Last week, the Mattel Toy Corporation announced a line of “EcoWarrior Barbies” made with biodegradable material and patterned after famous environmentalists. The company also pledged to stop using plastic entirely by 2030. “We have made more than a billion plastic Barbies, and enough is enough,” said Ynon Kreiz, CEO of Mattel, in a statement. “With our plastic-free commitment, we denounce the empty promises of plastic recycling and take a bold step towards real ecological sustainability.”
As part of the plastic-free initiative, actress Daryl Hannah showed off the new dolls in a videos, touting their new Barbies dolls made of “Nettle Denim,” “Mycelium hide,” and “Protein fiber.”
A few lowbrow media sources—People Magazine, The Washington Times—picked up the story, posting the web equivalent of below-the-fold stories about the toys, but it didn’t seem to spark much interest.
Everything written above is fake
Maybe because it was all fake. There are no “EcoWarrior Barbies,” and Mattel didn’t announce it was going plastic-free by 2030—at least, they didn’t announce it recently (more below). The whole thing is the invention of the “Barbie Liberation Organization,” an environmental group trying to trick the media into talking about plastic.
Even the angry corporate response from Mattel’s lawyers, where Michael Pellegrino, Senior Director & Assistant General Counsel, Mattel supposedly said “Mattel is the victim of a hoax perpetrated by trolls toying with the emotions of Barbie fans everywhere… We will expose them and bring the full force of the law against these bullies. Mattel is all about fun, and this is not fun,” is fake, perhaps a try at taking a second bite of an apple that never existed.
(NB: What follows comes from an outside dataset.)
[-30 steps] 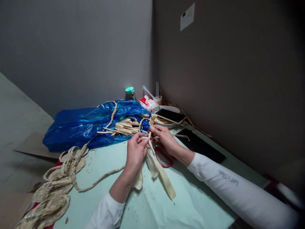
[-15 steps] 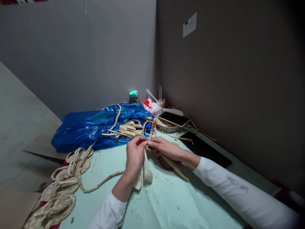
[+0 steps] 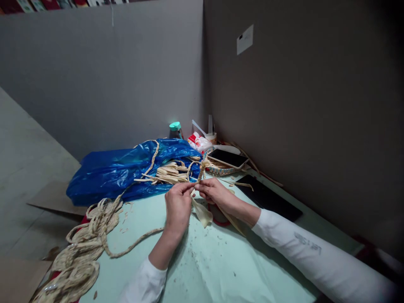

How to fool none of the people none of the time
I enjoy a good hoax, but this was a terrible hoax. Even though it was carefully crafted, with spoof websites and the cooperation of a celebrity spokesperson, it just didn’t work. The hoax didn’t manage to catch any of the hype around Barbie nor fool anyone besides People magazine (who have since deleted their story). Even Mattel didn’t care, telling CBS News that it had “nothing to do with Mattel” in an email. So what went wrong?
Barbie Liberation Organization’s hoax went up like damp firewood because it’s basic and uninteresting, but even more importantly, it failed because Mattel is already doing everything this group is trying to shame them into doing. The company pledged to achieve 100% recyclability by 2030 four years ago, and this August released Barbie Eco-Leadership Team—four Barbies made from recycled plastic who care about environmental causes. There’s nothing here to protest.
The people who got it wrong this week is the protest group, who didn’t seem to do basic research on the subject of their protest. I’m sure Mattel is doing something evil, so why not start there?
If you want to shame a corporation effectively, you have to pick something that they don’t do, but should do, and that everyone wants them to do. You don’t even need fake websites and celebrities either. All it took was a single tweet from a fake Eli Lilly account this winter that read “We are excited to announce insulin is free now” to drop Eli Lilly’s stock price by 4.37%, focus worldwide attention on the cost of insulin, and make Eli Lilly stop advertising on Twitter.
More importantly, Eli Lilly decided to cap out-of-pocket insulin costs at $35 per month for people with private insurance soon after the uproar over the tweet. Eli Lilly was probably planning this move anyway, but I like to believe it was the tweet.